START Data for analysis

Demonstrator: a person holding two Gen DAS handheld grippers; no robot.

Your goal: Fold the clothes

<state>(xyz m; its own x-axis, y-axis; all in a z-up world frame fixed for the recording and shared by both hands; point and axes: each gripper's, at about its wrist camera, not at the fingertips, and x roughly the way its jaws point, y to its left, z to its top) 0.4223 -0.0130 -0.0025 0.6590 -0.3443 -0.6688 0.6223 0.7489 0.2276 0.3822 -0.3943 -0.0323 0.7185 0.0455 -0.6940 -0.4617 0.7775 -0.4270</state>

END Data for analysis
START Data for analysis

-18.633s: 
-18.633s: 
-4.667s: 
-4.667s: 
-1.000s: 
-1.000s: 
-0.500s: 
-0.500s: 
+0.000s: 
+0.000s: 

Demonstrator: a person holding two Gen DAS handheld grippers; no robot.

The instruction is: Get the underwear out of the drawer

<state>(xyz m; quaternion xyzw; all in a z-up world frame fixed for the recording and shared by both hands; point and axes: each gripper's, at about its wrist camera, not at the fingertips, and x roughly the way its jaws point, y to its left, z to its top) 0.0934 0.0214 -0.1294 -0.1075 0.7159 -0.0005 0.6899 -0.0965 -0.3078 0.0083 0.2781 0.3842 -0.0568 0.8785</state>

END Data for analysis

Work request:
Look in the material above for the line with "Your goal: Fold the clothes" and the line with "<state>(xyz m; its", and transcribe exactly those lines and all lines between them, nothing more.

Task answer:
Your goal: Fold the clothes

<state>(xyz m; its own x-axis, y-axis; all in a z-up world frame fixed for the recording and shared by both hands; point and axes: each gripper's, at about its wrist camera, not at the fingertips, and x roughly the way its jaws point, y to its left, z to its top) 0.4223 -0.0130 -0.0025 0.6590 -0.3443 -0.6688 0.6223 0.7489 0.2276 0.3822 -0.3943 -0.0323 0.7185 0.0455 -0.6940 -0.4617 0.7775 -0.4270</state>

The exercise requires nothing more.